Revisiting the Day-After Options Expiration
It’s been a while since I’ve talked about the day-after options expiration, but this particular oddity might be a changin’.
When is options expiration day?
Equity and index options expire after the close of trading on the third Friday of every month. When the third Friday is a holiday, they expire on Thursday. The “day-after options expiration” then is usually the following Monday.
My previous posts here and here on the topic could be summed up as: the day-after options expiration (Monday) has historically been very bearish when expiration day (Friday) was down, but neutral when expiration day was up. To illustrate…
The graph above shows the results of three “strategies” trading the S&P 500 index from 1970.
The first (blue) made twelve one-day trades per year, from the close of each expiration day (Friday) until the close of the day-after (Monday). This is our benchmark day-after options expiration day. The second strategy (green) only took that position when expiration day was up, and the third (red), only when expiration day was down.
Geek note: this is a proof of concept so these results are frictionless (i.e. do not account for transaction costs and slippage) and ignore return on cash.
Clearly, from 1970, the day-after options expiration has been very bearish when the market fell on expiration day (red), but only neutral when it rose (green).
But notice what has happened more recently towards the right hand of the graph above – the difference between the red and green lines has all but disappeared. The next graph shows the same results as the first from 2000…
In more recent history, there’s been little difference in day-after options expiration returns based on expiration day – they’ve both been about equally bad.
In fact, in the last year or so, the observation has actually reversed with positive expiration days leading to the most bearish returns (but I think that that’s too few observations to take seriously…yet).
For most of the market’s history, negative monthly expiration day returns beget negative returns the following day, and positive expiration days beget neutral returns. But more recently, that difference has disappeared and both are now about equally bearish.

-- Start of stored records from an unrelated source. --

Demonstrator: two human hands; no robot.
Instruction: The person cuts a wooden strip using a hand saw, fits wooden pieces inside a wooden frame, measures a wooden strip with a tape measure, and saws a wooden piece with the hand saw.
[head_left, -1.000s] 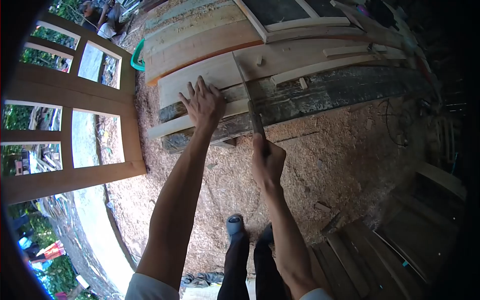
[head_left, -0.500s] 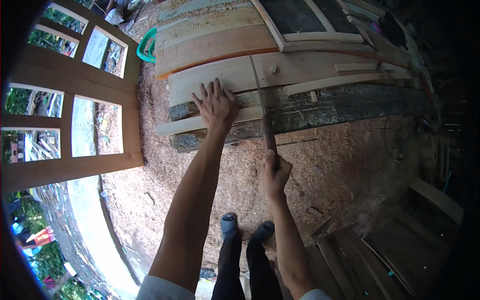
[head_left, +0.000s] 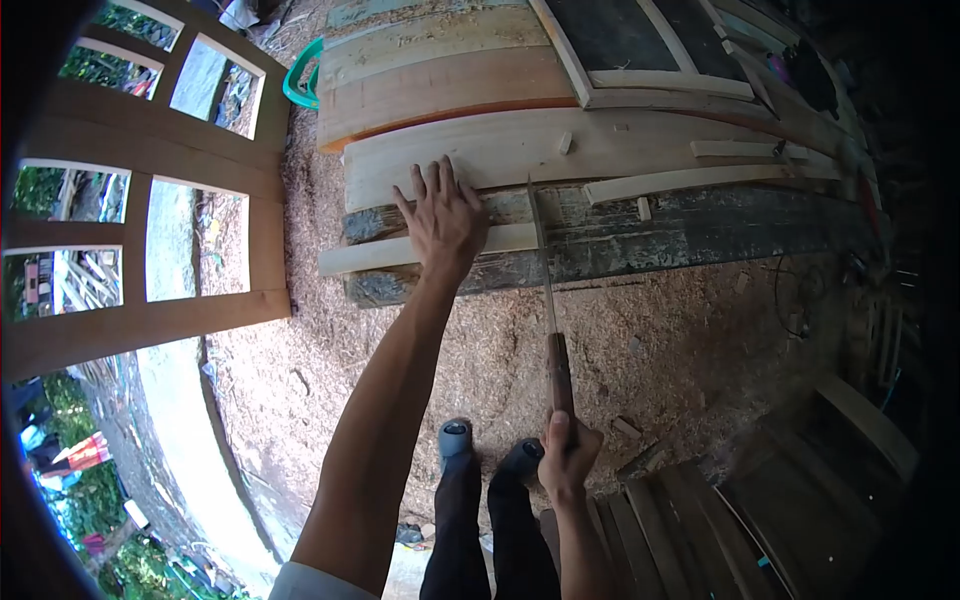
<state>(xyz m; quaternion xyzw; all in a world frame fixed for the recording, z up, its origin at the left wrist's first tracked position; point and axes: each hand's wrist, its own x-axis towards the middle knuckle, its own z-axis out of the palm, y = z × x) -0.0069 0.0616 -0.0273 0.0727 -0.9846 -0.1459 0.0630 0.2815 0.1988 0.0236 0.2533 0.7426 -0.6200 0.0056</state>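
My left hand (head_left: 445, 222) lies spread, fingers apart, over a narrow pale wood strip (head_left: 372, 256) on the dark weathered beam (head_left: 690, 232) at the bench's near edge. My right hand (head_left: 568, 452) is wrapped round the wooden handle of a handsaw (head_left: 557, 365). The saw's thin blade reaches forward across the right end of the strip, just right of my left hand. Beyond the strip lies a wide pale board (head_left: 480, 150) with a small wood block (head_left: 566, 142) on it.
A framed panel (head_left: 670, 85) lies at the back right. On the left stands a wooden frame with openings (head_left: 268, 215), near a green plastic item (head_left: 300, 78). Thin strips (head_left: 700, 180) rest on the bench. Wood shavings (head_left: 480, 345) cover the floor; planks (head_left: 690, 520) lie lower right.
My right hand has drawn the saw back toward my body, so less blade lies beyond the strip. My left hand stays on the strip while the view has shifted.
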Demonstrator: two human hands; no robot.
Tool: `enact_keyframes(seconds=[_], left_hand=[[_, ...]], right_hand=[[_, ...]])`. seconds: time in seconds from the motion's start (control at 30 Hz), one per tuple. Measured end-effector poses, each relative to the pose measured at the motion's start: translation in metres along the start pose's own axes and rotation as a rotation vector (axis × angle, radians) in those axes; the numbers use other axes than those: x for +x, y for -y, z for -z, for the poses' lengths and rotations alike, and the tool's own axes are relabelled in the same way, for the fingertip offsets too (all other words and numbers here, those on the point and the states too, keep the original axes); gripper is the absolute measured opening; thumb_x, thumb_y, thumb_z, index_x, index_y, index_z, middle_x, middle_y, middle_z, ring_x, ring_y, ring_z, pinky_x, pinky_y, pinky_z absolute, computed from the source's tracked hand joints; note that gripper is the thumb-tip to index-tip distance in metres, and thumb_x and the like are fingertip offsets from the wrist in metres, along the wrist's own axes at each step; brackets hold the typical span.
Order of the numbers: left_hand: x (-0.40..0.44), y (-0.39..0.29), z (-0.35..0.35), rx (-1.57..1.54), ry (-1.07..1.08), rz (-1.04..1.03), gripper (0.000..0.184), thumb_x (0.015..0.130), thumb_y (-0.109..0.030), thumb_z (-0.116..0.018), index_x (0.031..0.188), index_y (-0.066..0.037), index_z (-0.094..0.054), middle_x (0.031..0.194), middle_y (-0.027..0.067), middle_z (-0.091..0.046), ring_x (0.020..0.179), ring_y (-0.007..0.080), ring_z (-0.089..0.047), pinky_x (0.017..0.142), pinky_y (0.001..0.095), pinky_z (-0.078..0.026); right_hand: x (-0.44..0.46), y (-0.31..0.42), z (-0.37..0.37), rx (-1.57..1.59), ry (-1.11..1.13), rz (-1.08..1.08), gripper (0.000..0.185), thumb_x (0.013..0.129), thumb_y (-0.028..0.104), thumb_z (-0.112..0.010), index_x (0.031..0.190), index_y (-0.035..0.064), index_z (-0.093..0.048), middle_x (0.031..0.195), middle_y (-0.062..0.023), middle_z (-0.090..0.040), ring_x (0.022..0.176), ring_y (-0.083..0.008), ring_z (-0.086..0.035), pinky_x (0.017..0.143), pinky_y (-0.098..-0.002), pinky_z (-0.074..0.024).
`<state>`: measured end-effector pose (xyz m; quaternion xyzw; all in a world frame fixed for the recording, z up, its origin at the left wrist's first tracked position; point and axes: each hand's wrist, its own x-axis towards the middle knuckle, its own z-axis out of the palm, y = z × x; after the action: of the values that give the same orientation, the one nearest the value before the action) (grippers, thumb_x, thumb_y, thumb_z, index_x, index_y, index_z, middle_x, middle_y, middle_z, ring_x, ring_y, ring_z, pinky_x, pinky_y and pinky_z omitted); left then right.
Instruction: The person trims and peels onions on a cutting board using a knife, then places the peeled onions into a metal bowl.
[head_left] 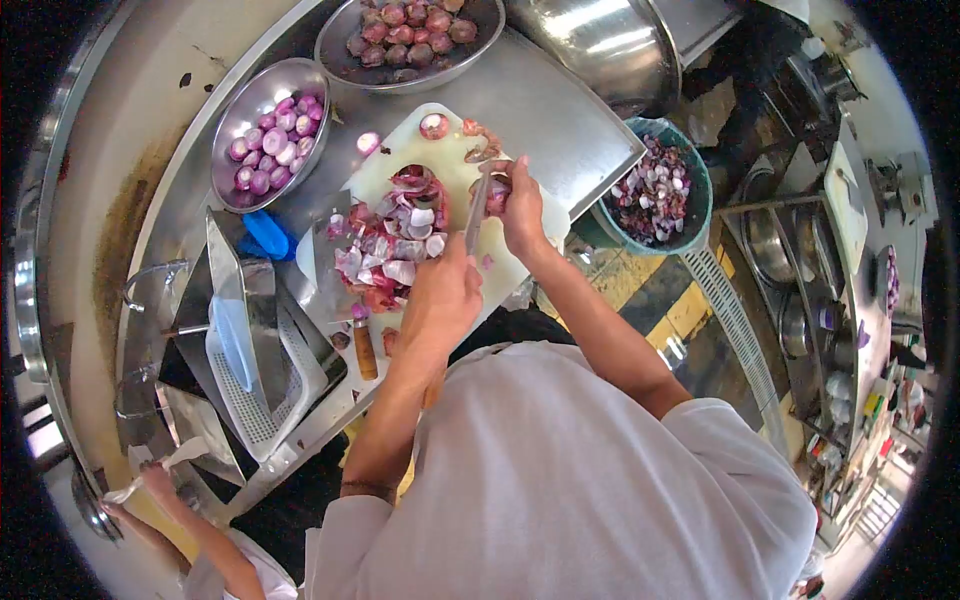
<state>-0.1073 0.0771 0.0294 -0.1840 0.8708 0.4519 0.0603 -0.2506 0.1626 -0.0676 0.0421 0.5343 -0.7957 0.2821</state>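
The shirt (600, 480) fills the bottom of the view and hides the counter's (560, 90) near edge behind it. The left hand (442, 292) has its fingers closed round the knife (478, 208), covering the handle; the blade slants up to the onion (492, 196), though whether it is cutting in is hard to make out. The right hand's (524, 212) fingers are curled round that onion, hiding part of it, over the right side of the board (400, 150). A heap of skins and onion pieces (395, 240) covers much of the board's left, too tangled to separate. Near its lower edge is a wooden handle (365, 350); what it belongs to is unclear. Peeled onions sit in the left bowl (227, 135); darker ones fill the top bowl (400, 80), cut off by the frame. The bin (702, 195) holds skins. At lower left, a co-worker (225, 560) is mostly out of view, holding something pale and indistinct.
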Motion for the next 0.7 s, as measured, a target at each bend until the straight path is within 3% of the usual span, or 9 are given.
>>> enact_keyframes(seconds=[0.03, 0.17, 0.23, 0.3, 0.4, 0.5, 0.57, 0.63, 0.7], left_hand=[[0.001, -0.001, -0.003, 0.101, 0.028, -0.060, 0.016, 0.098, -0.005, -0.048, 0.111, 0.004, -0.051, 0.077, 0.0181, -0.068, 0.060, 0.0240, -0.070, 0.047, 0.0381, -0.055], [0.008, -0.004, -0.019, 0.229, 0.002, -0.067, 0.011, 0.095, -0.004, -0.050, 0.099, 0.005, -0.048, 0.067, 0.0188, -0.063, 0.054, 0.0291, -0.068, 0.047, 0.0421, -0.053], [0.010, -0.013, -0.018, 0.152, 0.051, 0.019, 0.013, 0.090, -0.001, -0.053, 0.099, 0.007, -0.050, 0.080, 0.0328, -0.065, 0.081, 0.0500, -0.066, 0.072, 0.0566, -0.051], [0.015, -0.013, -0.020, 0.165, 0.034, 0.014, 0.013, 0.090, -0.001, -0.053, 0.099, 0.008, -0.050, 0.080, 0.0331, -0.065, 0.081, 0.0503, -0.066, 0.072, 0.0566, -0.052], [0.020, -0.007, -0.027, 0.151, -0.005, -0.002, 0.013, 0.090, -0.001, -0.052, 0.099, 0.008, -0.050, 0.080, 0.0334, -0.065, 0.080, 0.0504, -0.066, 0.070, 0.0564, -0.052], [0.022, -0.006, -0.031, 0.178, -0.047, -0.046, 0.012, 0.090, -0.001, -0.052, 0.099, 0.008, -0.050, 0.079, 0.0334, -0.065, 0.077, 0.0495, -0.067, 0.067, 0.0558, -0.053], [0.024, -0.006, -0.035, 0.226, -0.072, -0.084, 0.012, 0.090, 0.000, -0.053, 0.098, 0.008, -0.050, 0.078, 0.0334, -0.065, 0.076, 0.0489, -0.067, 0.066, 0.0554, -0.053], [0.027, 0.000, -0.040, 0.165, -0.083, -0.009, 0.016, 0.094, -0.009, -0.055, 0.099, 0.005, -0.050, 0.080, 0.0327, -0.065, 0.081, 0.0514, -0.065, 0.069, 0.0589, -0.049], [0.027, -0.002, -0.041, 0.175, -0.093, 0.003, 0.016, 0.092, -0.007, -0.056, 0.100, 0.005, -0.050, 0.081, 0.0326, -0.065, 0.081, 0.0511, -0.066, 0.069, 0.0586, -0.050]], right_hand=[[-0.004, 0.003, -0.004, -0.030, -0.059, 0.101, 0.065, 0.106, 0.058, -0.023, 0.111, 0.0021, -0.057, 0.078, -0.0108, -0.066, 0.067, -0.0197, -0.065, 0.063, -0.0321, -0.0517], [-0.007, 0.002, -0.005, -0.177, -0.196, 0.272, 0.067, 0.105, 0.062, -0.024, 0.110, 0.0022, -0.054, 0.079, -0.0134, -0.066, 0.065, -0.0181, -0.065, 0.056, -0.0305, -0.0512], [-0.012, 0.001, -0.008, -0.207, -0.236, 0.308, 0.067, 0.106, 0.060, -0.024, 0.108, 0.0010, -0.055, 0.076, -0.0115, -0.063, 0.062, -0.0172, -0.061, 0.054, -0.0307, -0.0493], [-0.017, 0.001, -0.011, -0.239, -0.270, 0.341, 0.066, 0.106, 0.058, -0.025, 0.105, -0.0002, -0.057, 0.073, -0.0096, -0.060, 0.058, -0.0164, -0.056, 0.052, -0.0309, -0.0473], [-0.015, -0.005, -0.005, -0.265, -0.291, 0.268, 0.068, 0.106, 0.058, -0.024, 0.104, -0.0009, -0.057, 0.073, -0.0098, -0.059, 0.059, -0.0167, -0.056, 0.054, -0.0317, -0.0473], [-0.003, -0.022, 0.008, -0.320, -0.227, 0.212, 0.071, 0.103, 0.067, -0.024, 0.109, 0.0012, -0.051, 0.076, -0.0130, -0.065, 0.063, -0.0166, -0.062, 0.052, -0.0295, -0.0472], [-0.002, -0.028, 0.007, -0.135, -0.245, 0.004, 0.072, 0.102, 0.067, -0.024, 0.110, 0.0008, -0.051, 0.076, -0.0132, -0.066, 0.062, -0.0180, -0.061, 0.053, -0.0331, -0.0478], [-0.001, -0.032, 0.007, -0.115, -0.263, -0.018, 0.071, 0.103, 0.066, -0.024, 0.109, 0.0008, -0.051, 0.076, -0.0129, -0.065, 0.061, -0.0185, -0.060, 0.053, -0.0344, -0.0482], [-0.003, -0.031, 0.006, -0.095, -0.283, -0.041, 0.071, 0.103, 0.066, -0.025, 0.108, 0.0008, -0.052, 0.076, -0.0125, -0.065, 0.060, -0.0190, -0.059, 0.054, -0.0356, -0.0486]])
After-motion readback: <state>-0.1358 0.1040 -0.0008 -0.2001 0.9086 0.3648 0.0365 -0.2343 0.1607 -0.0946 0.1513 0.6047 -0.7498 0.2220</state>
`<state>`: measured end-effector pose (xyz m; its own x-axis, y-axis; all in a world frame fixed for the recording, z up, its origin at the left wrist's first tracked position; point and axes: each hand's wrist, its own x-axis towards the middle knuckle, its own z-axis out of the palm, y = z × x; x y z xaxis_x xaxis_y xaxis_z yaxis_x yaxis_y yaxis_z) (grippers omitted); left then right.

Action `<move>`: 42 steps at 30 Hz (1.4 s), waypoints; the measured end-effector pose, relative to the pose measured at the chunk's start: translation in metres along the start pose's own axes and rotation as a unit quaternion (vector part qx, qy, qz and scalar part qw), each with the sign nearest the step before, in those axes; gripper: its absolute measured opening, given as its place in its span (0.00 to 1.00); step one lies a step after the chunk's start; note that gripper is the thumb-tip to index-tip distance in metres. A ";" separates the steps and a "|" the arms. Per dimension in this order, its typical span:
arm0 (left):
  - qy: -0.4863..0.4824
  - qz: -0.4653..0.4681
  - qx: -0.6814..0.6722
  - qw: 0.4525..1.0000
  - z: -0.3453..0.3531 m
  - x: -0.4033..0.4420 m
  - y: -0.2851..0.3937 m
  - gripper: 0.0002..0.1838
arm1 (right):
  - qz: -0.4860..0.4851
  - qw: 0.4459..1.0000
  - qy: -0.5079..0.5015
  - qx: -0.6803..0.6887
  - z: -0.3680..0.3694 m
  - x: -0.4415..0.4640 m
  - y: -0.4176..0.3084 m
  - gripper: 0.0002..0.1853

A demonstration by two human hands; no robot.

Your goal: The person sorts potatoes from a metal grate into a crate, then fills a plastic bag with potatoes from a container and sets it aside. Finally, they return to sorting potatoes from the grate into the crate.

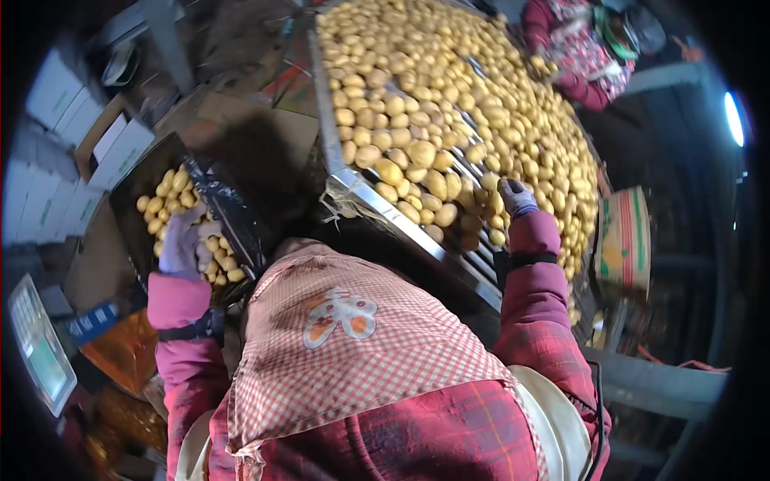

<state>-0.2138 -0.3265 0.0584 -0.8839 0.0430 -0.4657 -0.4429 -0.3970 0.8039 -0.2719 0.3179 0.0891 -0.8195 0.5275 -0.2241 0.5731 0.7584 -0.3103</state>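
My left hand [184, 242], in a pale lilac glove, is over a box lined with black plastic [233, 210]. Its thumb and fingers are apart, resting among small yellow potatoes [170, 186] inside. To the right, my gloved right hand [517, 198] reaches onto a slatted metal sorting table [377, 195] heaped with potatoes [513, 112]. Its fingers curl against a potato [490, 182] near the lower edge of the heap; the undersides of the fingers are hidden. Larger potatoes [434, 184] lie close by on the bars.
Another person [581, 44] in a floral apron handles potatoes across the table. White cartons [120, 152] are stacked at left, above a scale with a lit display [42, 345]. A striped woven sack [623, 240] stands at right. The table's metal rim [417, 234] runs before me.
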 end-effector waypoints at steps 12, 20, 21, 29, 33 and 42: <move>-0.306 -0.054 0.202 0.929 0.224 0.091 -0.024 0.27 | 0.054 0.991 -0.109 -0.058 0.040 -0.073 -0.047 0.48; -0.248 -0.076 0.183 0.948 0.228 0.097 -0.031 0.28 | -0.090 0.993 -0.075 0.010 0.063 -0.006 -0.081 0.42; -0.243 -0.076 0.184 0.949 0.229 0.099 -0.033 0.28 | -0.076 0.992 -0.098 -0.011 0.054 -0.004 -0.099 0.42; -0.278 -0.098 0.006 0.956 0.229 0.108 -0.047 0.28 | -0.045 0.915 -0.240 0.322 0.036 0.041 -0.121 0.26; -0.258 -0.166 -0.100 0.946 0.276 0.093 -0.022 0.29 | -0.161 0.854 -0.383 0.312 -0.002 -0.004 -0.166 0.22; -0.163 -0.183 -0.122 0.962 0.267 0.092 -0.027 0.23 | -0.535 0.844 -0.010 -0.030 0.076 -0.027 -0.146 0.23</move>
<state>-0.3231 -0.0670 0.0926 -0.6929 0.4905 -0.5285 -0.7204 -0.5020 0.4787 -0.3332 0.1636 0.0702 -0.8669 -0.4786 0.1397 -0.4977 0.8147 -0.2977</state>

Three random closing thoughts: (1) Perhaps this is related to the evolution in daily follow-through (read more here and here) which seems to have occurred at roughly the same time? (2) This could very well just be a fluke in the data – note other periods (ex. mid-80’s) where positive and negative expiration days were also about even. And (3) this is another example of why adaptive approaches to trading are so important…the State of the Market report (which includes the day-after options expiration) caught on to this change and adjusted its predictions long before I snapped to it.